Il recente attentato a Bruxelles dimostra che l’azione di lupi solitari simpatizzanti per l’Isis non si è affatto eclissata. Di sicuro la morte dei cittadini svedesi non rientra in un piano progettato dall’organizzazione jihadista ma piuttosto in una azione solitaria di un richiedente asilo, già tra l’altro segnalato, in cerca di gloria e pronto a sacrificarsi.

Abdesalem Lassoued, tunisino di 45 anni, residente a Schaerbeek, quartiere della capitale belga tra i più densamente popolati dalla comunità turca e da quella nordafricana, sarebbe entrato in Belgio nel 2019 da richiedente asilo e ci viveva da irregolare. Lassoued si era visto respingere la domanda di asilo nel 2020, venendo ufficialmente cancellato dal registro nazionale il 12 febbraio 2021. Per questo motivo non è stato possibile rintracciarlo per organizzare il suo rimpatrio, hanno spiegato le autorità del Belgio. Lo stesso attentatore avrebbe postato un video di rivendicazione sui social nel quale dichiarava di ispirarsi al presunto Stato islamico.

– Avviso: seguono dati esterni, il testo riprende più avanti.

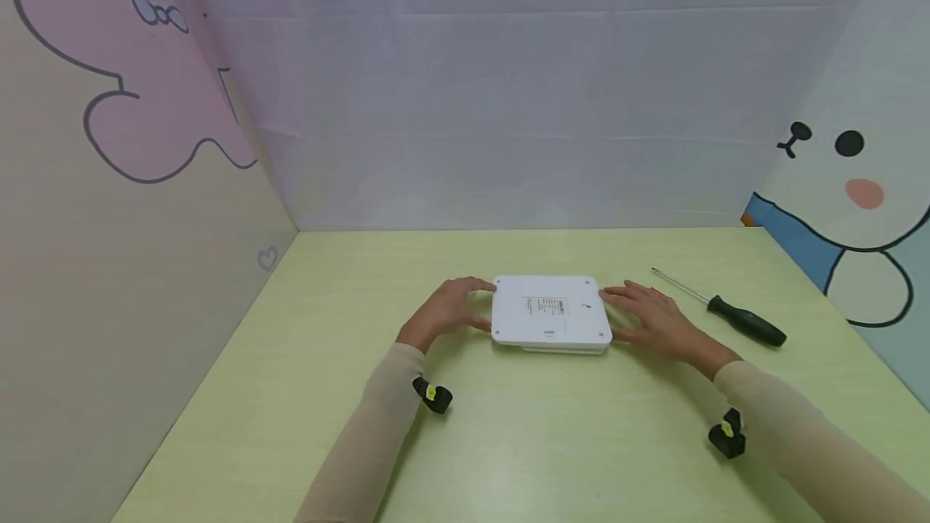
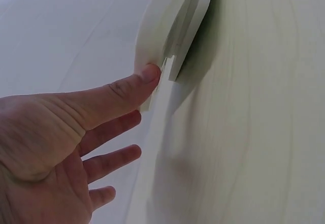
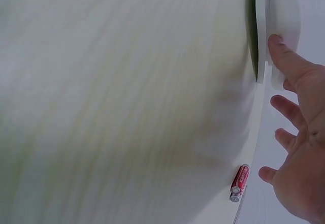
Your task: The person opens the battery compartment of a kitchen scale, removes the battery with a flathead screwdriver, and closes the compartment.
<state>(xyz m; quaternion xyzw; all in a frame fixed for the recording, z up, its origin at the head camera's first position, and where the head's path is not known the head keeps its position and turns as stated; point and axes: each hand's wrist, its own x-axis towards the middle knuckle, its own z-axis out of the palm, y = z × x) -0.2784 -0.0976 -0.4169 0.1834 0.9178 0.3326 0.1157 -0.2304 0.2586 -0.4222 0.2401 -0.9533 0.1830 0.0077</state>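
Observation:
A flat white device [image 1: 550,313] with rounded corners lies with its label side up, screw heads at its corners. Under its near edge shows a thinner white layer, also visible as a plate [image 2: 195,26] in the left wrist view. My left hand [image 1: 449,311] holds the device's left side, the thumb on its near part and a finger farther back. On the opposite side my right hand [image 1: 654,320] grips the edge, its thumb against the side wall in the right wrist view. The other fingers of both hands spread away from the device.
A screwdriver [image 1: 747,321] with a black handle lies to the right, beyond my right hand. Red batteries [image 3: 239,181] lie near that hand in the right wrist view, mostly hidden in the head view. Walls border the pale table [image 1: 349,305] at the back and sides.

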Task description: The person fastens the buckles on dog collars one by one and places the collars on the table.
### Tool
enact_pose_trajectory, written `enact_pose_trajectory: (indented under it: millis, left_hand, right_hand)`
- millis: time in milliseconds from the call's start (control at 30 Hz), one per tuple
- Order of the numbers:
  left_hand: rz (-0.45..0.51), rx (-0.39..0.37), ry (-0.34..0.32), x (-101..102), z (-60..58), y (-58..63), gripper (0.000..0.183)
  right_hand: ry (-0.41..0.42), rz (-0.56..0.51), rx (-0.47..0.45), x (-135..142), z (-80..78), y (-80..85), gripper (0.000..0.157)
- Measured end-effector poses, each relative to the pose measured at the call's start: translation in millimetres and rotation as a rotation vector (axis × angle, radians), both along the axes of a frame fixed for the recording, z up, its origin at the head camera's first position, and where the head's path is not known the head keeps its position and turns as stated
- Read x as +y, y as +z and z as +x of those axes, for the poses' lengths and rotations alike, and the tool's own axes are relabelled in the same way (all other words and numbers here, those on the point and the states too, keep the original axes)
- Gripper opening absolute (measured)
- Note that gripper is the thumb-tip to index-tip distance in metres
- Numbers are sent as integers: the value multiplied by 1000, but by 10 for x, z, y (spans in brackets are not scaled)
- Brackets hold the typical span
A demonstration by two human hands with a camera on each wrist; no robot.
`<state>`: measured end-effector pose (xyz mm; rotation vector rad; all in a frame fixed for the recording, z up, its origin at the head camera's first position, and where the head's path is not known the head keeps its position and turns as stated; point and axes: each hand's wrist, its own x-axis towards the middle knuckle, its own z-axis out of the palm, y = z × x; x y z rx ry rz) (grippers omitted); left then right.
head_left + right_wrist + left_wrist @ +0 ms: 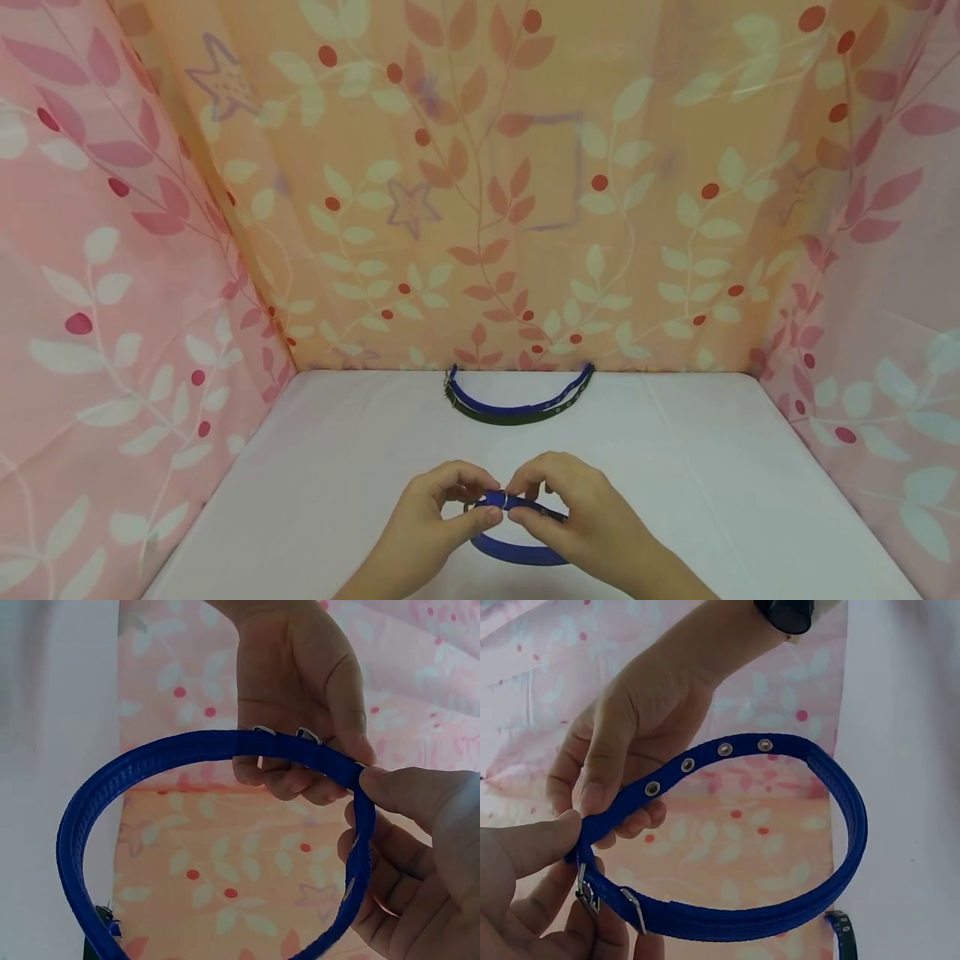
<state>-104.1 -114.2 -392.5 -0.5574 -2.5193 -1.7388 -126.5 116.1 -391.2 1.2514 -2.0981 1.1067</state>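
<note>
A blue webbing collar (517, 552) with metal eyelets is held in a loop just above the white table, near its front edge. My left hand (483, 508) pinches the strap at the silver buckle (589, 896), thumb on top. My right hand (521, 507) pinches the eyeleted strap end (652, 789) right beside the buckle, so the fingertips of both hands nearly meet. In the right wrist view the collar (142, 761) arcs down to the left, away from the right hand (375, 787). The rest of the loop hangs free toward me.
Curved blue and dark straps (517, 410) lie at the back of the white table (712, 467), against the orange leaf-print cloth wall (525, 208). Pink leaf-print cloth walls (112, 333) close in the left and right sides.
</note>
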Motion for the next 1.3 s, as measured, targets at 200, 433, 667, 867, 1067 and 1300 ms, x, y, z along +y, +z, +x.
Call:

Questo tipo di attacchi, che con tutta probabilità non si fermeranno a Bruxelles ma coinvolgeranno altri Stati europei dove soprattutto sarà facile trovare simpatizzanti musulmani pronti ad immolarsi. Il recentissimo attacco di Hamas ad Israele ha rimesso in moto una spinta propulsiva e soprattutto emotiva per molti aderenti all’estremismo radicalizzato. Dopo la sconfitta pressoché totale dell’Isis con i suoi vertici decapitati, radicali più o meno improvvisati in tutto il mondo sono particolarmente affamati di gesti simbolici e di imprese leggendarie, tanto che Hamas in questo preciso momento storico sta dando loro ciò che più desideravano.

Inoltre molte tecniche di simpatizzanti dell’Isis sono state riprese dai martiri dell’ala armata di Hamas, le Brigate Ezzedin al-Qassam. Da sempre le Brigate hanno il proprio sito web, inclusa una versione in lingua inglese, che ne pubblicizza scopi e attività, utilizzato per rivendicare la responsabilità di attacchi terroristici e per annunciare la morte dei membri a seguito degli attacchi aerei israeliani.

In tutto il mondo dei social ci sono intere pagine caratterizzate da vignette che istigano i palestinesi a utilizzare i loro mezzi di trasporto per uccidere gli israeliani. Una vignetta raffigura un bambino con in testa la fascia verde di Hamas e al volante di un’auto. La didascalia recita: “O palestinese, guida, va avanti!”. Gli estremisti delle Brigate Ezzedin al-Qassam hanno pubblicato molte altre vignette simili come parte della loro campagna per istigare i palestinesi a lanciare degli attacchi terroristici contro il nemico Israele. Ancora, “Investi un bimbo di 2 mesi, investi i coloni, trasforma la strada in una trappola, per AI Aqsa, investili, investili”.

A pensarci bene questa stessa tattica nata con il nome di “car intifada” è stata ripresa dall’Isis molte volte creando morti e panico soprattutto in Europa, basti pensare all’attentato di Nizza o a quello dei mercatini di Berlino. L’Isis nel 2014, attraverso il suo portavoce, Abu Muhammad al-Adnani, invitava i seguaci all’estero ad attaccare americani e francesi miscredenti e i loro alleati e a “spaccargli la testa con un sasso, massacrarli con un coltello, o ad investirli con una macchina”. In un numero del 2016 della rivista on-line Rumiyah, l’Isis ha sollecitato i suoi seguaci ad uccidere i nemici di Allah usando veicoli che salgono inaspettatamente sui marciapiedi affollati, schiantandosi contro la folla.

Dopo quanto successo a Bruxelles, quello che preoccupa maggiormente è il tentativo pericoloso di emulazione terroristica. Il timore è che si sia sviluppato una sorta di “terrorismo a chilometro zero” o fai da te. Sul web, infatti, la propaganda incontra il migliore tra i terreni fertili per lo sviluppo dell’emulazione. Le origini del gesto vanno ricercate nel web o nel carcere dove si costruiscono nuovi processi di socializzazione, all’interno dei quali l’individuo finisce per accogliere una sorta di nuovi valori. La carneficina diventa un modello da imitare e purtroppo come visto il fenomeno non è isolato e non è nuovo. In inglese si usa il termine “copycat crime”, cioè un crimine che appare influenzato da un altro, celebre crimine, come quello delle atrocità di questi giorni commesse sui civili nei villaggi israeliani, fonte di ispirazione per la nuova violenza jihadista.